WHAT TO PRODUCE: Look through the records, and wherever the string "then" turns up, copy out that line.

[[ RECORDS SUPPLIED open ]]

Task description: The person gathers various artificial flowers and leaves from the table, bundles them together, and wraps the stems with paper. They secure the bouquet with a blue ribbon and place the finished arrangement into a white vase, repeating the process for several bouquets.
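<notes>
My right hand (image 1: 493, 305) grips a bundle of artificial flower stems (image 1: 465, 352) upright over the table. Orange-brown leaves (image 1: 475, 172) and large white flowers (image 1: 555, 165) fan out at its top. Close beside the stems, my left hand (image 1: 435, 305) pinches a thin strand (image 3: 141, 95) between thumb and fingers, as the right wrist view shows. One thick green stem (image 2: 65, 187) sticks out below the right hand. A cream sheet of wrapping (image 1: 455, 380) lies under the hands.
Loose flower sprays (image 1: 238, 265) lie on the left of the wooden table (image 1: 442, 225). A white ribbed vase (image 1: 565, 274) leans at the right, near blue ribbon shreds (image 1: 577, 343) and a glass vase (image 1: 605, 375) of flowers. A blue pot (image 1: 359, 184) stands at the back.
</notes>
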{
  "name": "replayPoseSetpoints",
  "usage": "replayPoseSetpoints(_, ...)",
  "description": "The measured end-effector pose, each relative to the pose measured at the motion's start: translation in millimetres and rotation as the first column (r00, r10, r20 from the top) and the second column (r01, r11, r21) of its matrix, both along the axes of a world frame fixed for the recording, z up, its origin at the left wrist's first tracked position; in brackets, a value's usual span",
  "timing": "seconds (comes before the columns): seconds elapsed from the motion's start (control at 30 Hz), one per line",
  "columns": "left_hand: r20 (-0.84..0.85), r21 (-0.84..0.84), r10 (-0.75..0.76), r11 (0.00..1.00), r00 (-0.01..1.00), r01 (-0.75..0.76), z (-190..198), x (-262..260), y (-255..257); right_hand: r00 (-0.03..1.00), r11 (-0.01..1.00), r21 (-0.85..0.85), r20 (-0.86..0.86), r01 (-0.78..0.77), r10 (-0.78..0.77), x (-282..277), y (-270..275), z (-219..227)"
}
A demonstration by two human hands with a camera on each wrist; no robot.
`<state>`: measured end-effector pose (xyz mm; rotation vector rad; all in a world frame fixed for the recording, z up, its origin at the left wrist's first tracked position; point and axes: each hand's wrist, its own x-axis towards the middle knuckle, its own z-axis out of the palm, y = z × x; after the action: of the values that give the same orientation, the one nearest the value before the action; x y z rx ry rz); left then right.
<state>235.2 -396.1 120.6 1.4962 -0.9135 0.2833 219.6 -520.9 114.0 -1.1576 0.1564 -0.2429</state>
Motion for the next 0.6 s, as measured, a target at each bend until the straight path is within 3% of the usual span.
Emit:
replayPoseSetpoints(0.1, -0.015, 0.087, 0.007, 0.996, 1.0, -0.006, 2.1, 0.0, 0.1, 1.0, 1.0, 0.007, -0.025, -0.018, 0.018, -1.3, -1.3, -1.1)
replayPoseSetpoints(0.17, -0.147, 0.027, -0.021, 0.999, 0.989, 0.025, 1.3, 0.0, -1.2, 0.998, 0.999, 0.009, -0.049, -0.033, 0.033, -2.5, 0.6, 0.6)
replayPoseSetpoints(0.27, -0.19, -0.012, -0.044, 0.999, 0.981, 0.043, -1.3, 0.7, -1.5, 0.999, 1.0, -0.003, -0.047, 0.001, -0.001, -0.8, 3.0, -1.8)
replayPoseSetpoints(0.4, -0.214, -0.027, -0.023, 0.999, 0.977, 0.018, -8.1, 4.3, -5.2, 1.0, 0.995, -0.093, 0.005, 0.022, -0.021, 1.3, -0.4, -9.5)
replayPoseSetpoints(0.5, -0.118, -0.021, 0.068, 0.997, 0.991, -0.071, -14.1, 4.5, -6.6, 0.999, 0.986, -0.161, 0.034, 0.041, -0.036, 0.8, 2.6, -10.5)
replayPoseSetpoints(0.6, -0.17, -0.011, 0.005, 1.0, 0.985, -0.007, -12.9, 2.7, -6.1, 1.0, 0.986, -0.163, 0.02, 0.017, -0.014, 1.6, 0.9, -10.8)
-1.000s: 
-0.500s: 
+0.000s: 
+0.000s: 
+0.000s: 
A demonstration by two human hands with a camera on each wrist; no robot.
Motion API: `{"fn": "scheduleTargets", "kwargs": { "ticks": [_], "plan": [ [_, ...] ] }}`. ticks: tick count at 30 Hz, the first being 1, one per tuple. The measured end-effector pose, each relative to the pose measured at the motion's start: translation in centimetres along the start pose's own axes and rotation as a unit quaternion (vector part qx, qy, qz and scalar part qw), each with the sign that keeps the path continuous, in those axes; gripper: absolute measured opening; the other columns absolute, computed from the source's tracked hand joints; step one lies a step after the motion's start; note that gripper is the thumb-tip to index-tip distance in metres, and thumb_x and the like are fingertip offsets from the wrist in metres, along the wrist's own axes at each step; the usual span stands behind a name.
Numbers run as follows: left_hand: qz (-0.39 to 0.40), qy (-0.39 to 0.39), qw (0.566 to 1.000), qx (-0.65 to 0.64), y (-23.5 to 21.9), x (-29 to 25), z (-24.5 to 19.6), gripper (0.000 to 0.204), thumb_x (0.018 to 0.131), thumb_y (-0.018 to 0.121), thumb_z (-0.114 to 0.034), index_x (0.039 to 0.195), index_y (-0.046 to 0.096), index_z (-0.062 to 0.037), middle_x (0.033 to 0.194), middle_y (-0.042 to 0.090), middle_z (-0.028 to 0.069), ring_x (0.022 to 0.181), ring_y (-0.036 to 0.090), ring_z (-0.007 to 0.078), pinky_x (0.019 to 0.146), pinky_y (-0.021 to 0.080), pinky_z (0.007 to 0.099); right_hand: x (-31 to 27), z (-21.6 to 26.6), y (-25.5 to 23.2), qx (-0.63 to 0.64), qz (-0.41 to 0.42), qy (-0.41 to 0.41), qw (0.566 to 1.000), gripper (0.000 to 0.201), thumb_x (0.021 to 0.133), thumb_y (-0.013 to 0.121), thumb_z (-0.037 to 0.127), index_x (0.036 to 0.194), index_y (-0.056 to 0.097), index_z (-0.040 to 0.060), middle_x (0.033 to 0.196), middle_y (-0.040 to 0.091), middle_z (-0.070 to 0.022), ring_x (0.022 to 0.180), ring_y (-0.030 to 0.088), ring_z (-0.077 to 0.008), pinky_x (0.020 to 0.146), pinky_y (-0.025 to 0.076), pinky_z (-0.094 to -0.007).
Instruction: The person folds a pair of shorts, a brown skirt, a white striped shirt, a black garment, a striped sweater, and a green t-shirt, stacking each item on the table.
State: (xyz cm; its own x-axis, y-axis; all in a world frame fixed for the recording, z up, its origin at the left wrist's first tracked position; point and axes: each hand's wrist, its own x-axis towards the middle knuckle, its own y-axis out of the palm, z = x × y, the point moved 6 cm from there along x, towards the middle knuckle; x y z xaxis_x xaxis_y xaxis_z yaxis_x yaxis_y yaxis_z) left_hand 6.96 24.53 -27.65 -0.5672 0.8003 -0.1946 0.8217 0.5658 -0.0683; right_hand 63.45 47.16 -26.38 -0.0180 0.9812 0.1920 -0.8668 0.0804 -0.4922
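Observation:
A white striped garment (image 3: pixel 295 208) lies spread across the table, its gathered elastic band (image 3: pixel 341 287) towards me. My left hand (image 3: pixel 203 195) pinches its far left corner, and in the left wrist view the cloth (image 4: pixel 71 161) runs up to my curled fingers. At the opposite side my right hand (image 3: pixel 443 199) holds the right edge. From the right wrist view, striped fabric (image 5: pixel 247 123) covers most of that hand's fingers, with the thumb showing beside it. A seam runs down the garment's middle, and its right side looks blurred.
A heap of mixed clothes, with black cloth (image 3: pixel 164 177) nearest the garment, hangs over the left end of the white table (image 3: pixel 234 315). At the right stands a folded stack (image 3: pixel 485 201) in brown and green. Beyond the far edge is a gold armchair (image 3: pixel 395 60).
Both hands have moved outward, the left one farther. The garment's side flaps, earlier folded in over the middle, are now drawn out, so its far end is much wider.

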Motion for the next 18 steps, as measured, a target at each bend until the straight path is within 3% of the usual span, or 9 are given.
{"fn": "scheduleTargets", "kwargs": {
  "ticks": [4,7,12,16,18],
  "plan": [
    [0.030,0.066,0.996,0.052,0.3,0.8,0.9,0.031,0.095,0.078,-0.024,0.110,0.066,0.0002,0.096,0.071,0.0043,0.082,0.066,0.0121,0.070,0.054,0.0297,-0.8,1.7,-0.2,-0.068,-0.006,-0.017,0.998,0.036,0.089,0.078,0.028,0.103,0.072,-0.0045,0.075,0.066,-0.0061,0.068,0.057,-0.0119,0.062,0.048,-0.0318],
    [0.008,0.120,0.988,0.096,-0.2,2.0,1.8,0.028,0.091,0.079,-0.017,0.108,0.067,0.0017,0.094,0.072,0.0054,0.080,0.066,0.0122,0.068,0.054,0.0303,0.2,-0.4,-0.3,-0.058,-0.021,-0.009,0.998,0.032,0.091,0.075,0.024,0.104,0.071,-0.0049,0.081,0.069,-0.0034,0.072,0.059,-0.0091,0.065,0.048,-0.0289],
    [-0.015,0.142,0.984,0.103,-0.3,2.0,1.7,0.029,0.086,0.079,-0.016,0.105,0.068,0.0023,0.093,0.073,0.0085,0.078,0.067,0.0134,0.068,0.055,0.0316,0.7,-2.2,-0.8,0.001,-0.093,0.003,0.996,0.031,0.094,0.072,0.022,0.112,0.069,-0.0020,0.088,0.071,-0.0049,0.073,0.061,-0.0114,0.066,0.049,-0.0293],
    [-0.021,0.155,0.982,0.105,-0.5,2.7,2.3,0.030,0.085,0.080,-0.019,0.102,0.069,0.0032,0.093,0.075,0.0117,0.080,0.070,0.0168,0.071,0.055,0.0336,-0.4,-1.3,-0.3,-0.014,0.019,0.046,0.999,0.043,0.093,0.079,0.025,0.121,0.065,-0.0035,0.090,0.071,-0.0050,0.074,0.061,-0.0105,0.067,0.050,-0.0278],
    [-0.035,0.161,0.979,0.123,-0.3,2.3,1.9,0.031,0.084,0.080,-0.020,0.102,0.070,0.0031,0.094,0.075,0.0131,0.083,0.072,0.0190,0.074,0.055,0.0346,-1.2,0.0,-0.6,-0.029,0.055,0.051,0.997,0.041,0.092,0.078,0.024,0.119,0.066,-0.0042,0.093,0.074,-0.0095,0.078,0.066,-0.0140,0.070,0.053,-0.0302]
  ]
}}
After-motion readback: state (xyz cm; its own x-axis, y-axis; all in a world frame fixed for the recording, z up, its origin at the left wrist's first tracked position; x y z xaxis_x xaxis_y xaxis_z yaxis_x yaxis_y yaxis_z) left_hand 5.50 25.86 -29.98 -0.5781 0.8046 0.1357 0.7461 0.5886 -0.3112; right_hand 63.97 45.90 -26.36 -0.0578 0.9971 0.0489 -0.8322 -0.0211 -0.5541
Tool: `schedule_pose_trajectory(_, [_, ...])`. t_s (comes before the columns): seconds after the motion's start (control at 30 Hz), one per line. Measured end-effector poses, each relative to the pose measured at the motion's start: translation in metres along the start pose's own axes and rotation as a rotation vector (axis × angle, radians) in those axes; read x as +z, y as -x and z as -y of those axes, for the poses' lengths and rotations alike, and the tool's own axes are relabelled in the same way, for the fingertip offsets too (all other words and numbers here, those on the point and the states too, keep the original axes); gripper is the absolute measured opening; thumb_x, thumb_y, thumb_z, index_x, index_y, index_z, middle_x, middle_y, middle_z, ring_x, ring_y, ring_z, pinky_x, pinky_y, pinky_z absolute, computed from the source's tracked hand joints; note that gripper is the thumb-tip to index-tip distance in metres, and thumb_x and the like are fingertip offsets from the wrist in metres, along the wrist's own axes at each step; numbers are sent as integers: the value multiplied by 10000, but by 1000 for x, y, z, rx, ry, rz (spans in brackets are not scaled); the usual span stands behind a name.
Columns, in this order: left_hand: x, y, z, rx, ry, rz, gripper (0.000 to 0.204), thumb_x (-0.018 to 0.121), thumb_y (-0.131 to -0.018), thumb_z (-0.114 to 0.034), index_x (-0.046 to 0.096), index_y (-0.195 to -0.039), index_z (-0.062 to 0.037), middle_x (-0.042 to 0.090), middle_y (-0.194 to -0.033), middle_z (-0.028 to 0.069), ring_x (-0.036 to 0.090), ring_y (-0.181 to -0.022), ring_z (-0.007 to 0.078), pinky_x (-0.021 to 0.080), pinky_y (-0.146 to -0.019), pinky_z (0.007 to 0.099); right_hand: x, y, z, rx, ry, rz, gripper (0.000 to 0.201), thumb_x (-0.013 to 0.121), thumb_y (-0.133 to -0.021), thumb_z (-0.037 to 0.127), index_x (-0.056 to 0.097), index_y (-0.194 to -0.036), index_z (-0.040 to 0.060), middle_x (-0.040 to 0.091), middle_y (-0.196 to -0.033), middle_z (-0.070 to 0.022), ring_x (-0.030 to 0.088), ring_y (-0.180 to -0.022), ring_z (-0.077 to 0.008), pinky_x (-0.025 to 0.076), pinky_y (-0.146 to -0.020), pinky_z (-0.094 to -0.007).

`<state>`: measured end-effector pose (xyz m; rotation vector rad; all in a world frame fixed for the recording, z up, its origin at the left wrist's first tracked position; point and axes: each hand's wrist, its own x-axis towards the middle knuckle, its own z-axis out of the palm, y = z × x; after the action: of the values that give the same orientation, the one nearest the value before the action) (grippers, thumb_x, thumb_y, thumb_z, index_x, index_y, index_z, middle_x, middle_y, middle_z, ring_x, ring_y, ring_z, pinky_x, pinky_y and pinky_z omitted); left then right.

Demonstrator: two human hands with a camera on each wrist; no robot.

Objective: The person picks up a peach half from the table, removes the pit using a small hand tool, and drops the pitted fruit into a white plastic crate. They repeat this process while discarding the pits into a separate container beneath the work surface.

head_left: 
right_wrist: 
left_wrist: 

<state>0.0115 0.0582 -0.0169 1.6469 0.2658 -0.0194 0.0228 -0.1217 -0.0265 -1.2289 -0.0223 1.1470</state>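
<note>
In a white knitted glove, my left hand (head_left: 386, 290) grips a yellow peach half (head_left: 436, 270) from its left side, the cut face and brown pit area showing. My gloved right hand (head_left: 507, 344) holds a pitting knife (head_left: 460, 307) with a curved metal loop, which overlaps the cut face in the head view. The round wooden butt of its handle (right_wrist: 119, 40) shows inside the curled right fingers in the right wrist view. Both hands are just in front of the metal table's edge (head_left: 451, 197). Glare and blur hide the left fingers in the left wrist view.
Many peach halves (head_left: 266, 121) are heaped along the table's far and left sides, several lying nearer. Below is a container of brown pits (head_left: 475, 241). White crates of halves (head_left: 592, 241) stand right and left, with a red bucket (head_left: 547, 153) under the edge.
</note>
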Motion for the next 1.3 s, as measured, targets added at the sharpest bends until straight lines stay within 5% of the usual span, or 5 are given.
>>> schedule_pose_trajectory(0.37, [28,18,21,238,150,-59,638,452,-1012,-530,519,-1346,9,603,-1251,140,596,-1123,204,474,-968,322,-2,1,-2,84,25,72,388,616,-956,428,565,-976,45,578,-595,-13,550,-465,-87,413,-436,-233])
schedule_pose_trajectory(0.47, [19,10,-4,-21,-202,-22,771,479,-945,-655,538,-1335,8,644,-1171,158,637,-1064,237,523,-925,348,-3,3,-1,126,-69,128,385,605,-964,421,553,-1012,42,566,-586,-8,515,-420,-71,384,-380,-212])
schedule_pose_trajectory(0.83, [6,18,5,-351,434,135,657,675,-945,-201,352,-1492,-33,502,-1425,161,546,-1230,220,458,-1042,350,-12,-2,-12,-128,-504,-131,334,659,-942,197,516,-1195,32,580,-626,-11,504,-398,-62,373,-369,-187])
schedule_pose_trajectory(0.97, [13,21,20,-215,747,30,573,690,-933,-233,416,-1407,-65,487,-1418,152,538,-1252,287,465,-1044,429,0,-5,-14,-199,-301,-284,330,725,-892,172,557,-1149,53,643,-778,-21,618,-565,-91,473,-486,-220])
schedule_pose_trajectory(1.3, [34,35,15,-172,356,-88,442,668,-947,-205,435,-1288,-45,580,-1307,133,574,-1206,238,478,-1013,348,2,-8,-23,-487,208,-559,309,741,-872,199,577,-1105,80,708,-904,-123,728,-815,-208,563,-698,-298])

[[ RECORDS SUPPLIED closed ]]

RESULT:
`<state>`: measured end-effector pose (xyz mm; rotation vector rad; all in a world frame fixed for the recording, z up, its origin at the left wrist's first tracked position; point and axes: each hand's wrist, its own x-axis towards the middle knuckle, its own z-axis out of the palm, y = z × x; after the action: of the values that give the same orientation, the one nearest the value before the action; x y z rx ry rz); left then right.
`<state>`: measured end-effector pose (xyz m; rotation vector rad; all in a world frame fixed for the recording, z up, its origin at the left wrist's first tracked position; point and axes: each hand's wrist, its own x-axis towards the middle knuckle, its own z-axis out of the palm, y = z × x; after the action: of the values that give the same orientation, the one nearest the value before the action) (grippers, thumb_x, thumb_y, thumb_z, index_x, index_y, index_z, middle_x, middle_y, middle_z, ring_x, ring_y, ring_z, pinky_x, pinky_y and pinky_z omitted); left then right.

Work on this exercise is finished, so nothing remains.